Quarterly SingingSQL Newsletter #3
If you wish to unsubscribe at any time, just drop me a line at dantow@singingsql.com. I’ll likely eventually get around to setting up a proper email group, through some third party, so that eventually people can subscribe and unsubscribe without communicating with me, but this is simplest for a start, I think.
I’m taking a lowest-common-denominator approach to the format of this newsletter, sending it as a straight-ASCII note so anyone at all can access it securely, but if you’d rather read something more formatted, go to OnlineNewsletter03. I’ll also have links scattered throughout for supplementary materials.
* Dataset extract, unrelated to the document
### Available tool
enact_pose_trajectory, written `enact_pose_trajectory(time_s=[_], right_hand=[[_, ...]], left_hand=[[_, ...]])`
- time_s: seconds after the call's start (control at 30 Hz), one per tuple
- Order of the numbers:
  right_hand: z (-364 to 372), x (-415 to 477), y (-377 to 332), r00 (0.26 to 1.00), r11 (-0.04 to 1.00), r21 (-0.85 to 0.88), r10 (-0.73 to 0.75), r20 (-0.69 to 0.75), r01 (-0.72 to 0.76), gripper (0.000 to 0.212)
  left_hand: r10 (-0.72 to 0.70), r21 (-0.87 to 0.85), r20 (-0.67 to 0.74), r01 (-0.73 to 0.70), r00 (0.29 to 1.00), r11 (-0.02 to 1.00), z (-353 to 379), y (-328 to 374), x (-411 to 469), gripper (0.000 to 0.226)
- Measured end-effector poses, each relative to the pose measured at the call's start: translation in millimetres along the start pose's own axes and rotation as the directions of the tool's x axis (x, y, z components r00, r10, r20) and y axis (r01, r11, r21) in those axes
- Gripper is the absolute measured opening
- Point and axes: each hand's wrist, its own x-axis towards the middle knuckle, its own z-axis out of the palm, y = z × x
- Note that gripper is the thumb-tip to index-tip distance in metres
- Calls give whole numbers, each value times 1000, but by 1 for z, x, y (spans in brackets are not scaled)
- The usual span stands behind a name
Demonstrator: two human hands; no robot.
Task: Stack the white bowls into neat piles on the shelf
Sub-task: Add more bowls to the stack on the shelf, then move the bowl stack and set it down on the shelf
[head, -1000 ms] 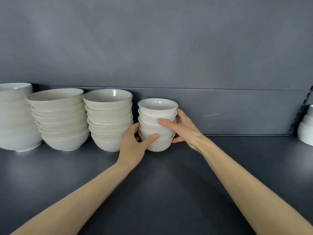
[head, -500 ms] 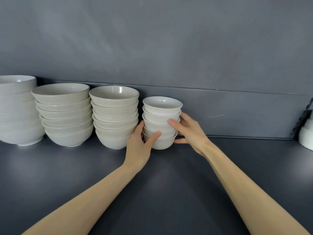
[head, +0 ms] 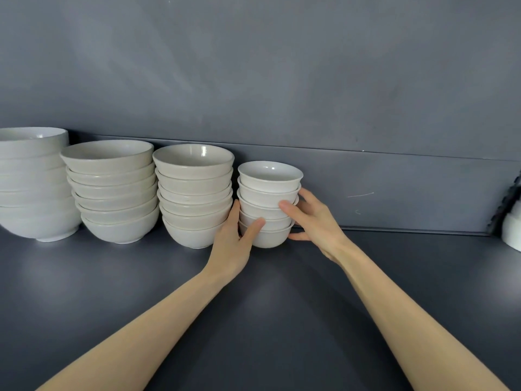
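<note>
A pile of several small white bowls stands on the dark grey shelf near the back wall. My left hand grips the pile's lower left side, thumb across the bottom bowls. My right hand holds the right side, thumb on the middle bowl and fingers behind the pile. Left of it stand two piles of several medium bowls, one close by and one further left. A pile of large bowls is at the far left edge.
More white bowls show at the right edge beyond a notched upright. A grey back wall runs behind all piles. Bare shelf lies between the small pile and the right upright.
The view has shifted slightly, so the piles sit a little further right in frame. Both hands stay on the small pile, which stands close beside the medium pile.
</note>
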Motion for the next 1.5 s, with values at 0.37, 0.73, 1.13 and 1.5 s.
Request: enact_pose_trajectory(time_s=[0.37,0.73,1.13,1.5], right_hand=[[-2,-5,-8,999,996,-76,48,0,-48,57],[-31,-33,-43,999,779,-627,-15,-33,-9,58],[-145,-133,-104,971,514,-857,-180,-154,-41,58],[-305,-285,-121,933,378,-921,-291,-211,-90,54]], left_hand=[[-31,164,-49,39,998,986,-7,11,-2,32],[84,586,107,-131,991,800,-33,56,-12,25],[341,666,354,-491,871,561,46,174,-31,41],[367,590,373,-523,852,615,204,270,-126,52]])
Although this material is copyrighted, feel free to forward this newsletter, as is, to any friends who you think might be interested.
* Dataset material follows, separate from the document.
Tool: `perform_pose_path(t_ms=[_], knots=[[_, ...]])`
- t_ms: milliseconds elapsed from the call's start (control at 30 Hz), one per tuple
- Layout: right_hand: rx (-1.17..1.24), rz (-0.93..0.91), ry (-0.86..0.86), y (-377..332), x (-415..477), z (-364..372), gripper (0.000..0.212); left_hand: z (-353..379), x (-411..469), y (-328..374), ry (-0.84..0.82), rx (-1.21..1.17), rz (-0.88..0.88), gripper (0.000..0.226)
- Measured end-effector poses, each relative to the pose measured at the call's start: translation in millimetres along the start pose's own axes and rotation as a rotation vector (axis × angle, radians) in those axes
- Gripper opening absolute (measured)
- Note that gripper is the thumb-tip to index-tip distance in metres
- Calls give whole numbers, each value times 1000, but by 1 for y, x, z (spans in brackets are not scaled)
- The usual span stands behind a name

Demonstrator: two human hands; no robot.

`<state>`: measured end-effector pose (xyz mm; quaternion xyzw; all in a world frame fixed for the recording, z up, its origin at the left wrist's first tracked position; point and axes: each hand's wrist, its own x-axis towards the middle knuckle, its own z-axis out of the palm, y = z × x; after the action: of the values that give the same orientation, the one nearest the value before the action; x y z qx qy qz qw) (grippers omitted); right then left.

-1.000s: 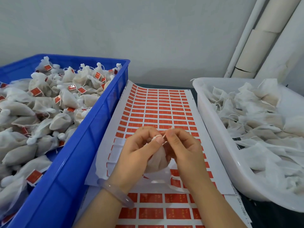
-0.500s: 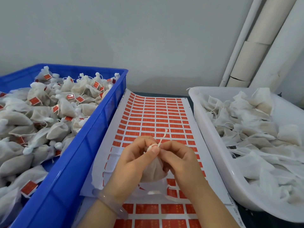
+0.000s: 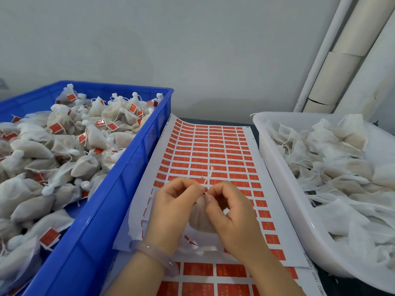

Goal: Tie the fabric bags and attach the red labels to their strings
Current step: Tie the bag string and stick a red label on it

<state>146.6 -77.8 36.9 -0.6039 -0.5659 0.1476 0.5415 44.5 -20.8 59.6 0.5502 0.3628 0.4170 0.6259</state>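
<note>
Both hands are working close together — the left hand (image 3: pixel 175 208) and right hand (image 3: pixel 233 216) are each pinching the string (image 3: pixel 208 177) at the neck of a small fabric bag (image 3: pixel 199 218), which is hanging just below their fingertips. They are hovering over the sheet of red labels (image 3: pixel 213 150), in the narrow lane between the wall of the blue crate (image 3: pixel 119 189) and the rim of the white tub (image 3: pixel 284 189) — the labels' print is showing too small to read.

fabric bag (image 3: pixel 199 221): mostly hidden between left grip (image 3: pixel 173 208) and right grip (image 3: pixel 233 216)
string (image 3: pixel 208 177): lower end lost under fingertips
label sheet (image 3: pixel 203 150): print too small to read
blue crate (image 3: pixel 119 189): left of left grip, cut off
white tub (image 3: pixel 284 189): right of right grip, cut off
</note>
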Motion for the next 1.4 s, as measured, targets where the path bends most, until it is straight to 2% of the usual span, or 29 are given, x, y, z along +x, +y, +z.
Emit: perform_pose_path(t_ms=[300,467,567,733,833,967,1033,1133,1300,1400], knots=[[-56,-84,60,6,0,4,6,-8,1,2,-4,16,95,10],[-95,-156,138,4,0,3,12,-10,2,1,-74,88,143,18],[-95,-167,160,4,-1,3,12,-10,0,3,-132,257,229,19],[-166,-165,174,6,0,7,16,-8,-2,1,-75,485,282,12],[-217,-183,176,7,1,6,14,-8,-1,1,-130,392,166,14],[-209,-184,163,7,2,6,11,-12,6,2,-342,33,-76,22],[-179,-183,164,6,2,6,10,-12,6,2,-395,-85,-140,34],[-120,-181,183,5,2,1,2,-10,7,-1,-376,-194,-195,35],[-114,-230,157,2,1,-3,15,-10,10,-2,-308,-199,-204,35],[-127,-223,182,4,2,-3,15,-8,8,-1,-279,-189,-205,27]])
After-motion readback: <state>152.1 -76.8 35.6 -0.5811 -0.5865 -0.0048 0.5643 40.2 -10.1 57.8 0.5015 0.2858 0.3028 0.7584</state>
If you have any comments, ideas for future newsletter content, or suggestions, feel free to drop me a line, at dantow@singingsql.com – I’m always happy to hear from you!
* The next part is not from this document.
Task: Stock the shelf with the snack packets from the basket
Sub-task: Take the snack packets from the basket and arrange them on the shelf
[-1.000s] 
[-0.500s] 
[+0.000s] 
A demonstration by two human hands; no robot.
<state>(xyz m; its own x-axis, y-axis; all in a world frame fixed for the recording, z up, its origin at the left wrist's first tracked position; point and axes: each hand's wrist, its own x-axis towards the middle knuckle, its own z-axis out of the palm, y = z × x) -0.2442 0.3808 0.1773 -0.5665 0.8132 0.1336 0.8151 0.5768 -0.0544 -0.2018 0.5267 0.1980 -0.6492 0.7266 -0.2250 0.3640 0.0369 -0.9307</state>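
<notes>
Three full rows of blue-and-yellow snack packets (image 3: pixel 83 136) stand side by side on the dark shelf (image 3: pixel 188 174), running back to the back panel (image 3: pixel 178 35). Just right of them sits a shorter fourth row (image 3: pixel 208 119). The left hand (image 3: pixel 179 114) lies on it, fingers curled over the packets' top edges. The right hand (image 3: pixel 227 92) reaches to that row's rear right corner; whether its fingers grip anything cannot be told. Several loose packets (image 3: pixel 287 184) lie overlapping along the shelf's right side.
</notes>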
To see a cumulative listing of all news, including old news from past newsletters, see all news.
To see a cumulative listing of all links, including links already listed in past newsletters, see all links.
I took part in a group discussion on the topic of “Does the Optimizer Need a Hint” as part of the new “Ask the Oracles” series in the latest Northern California Oracle Users Group Journal. Here’s an expanded version of my take on the question.
Some of the longest-running running queries you are likely to encounter while tuning applications SQL are not application SQL at all, but instead are the queries you put together to learn more about the tuning problem, as you must learn to beat the optimizer at its own game and find a better execution plan than the optimizer found. I’ll lay out some tricks I use regularly in the Oracle environment to greatly speed my own tuning. In some cases, these generalize easily to other environments; in other cases, it is not so simple. If you’d like to write up equivalent tricks for your own non-Oracle environment, I’ll be happy to post them on singingsql.com, attributed to you (with a link to your site, if you have one), and I’ll mention the addendum(s) to this article in my next newsletter. Anyway, here is my take on the recursive problem on how to make the process of making application SQL faster, faster, without wasting too much time on tuning the non-applications test SQL.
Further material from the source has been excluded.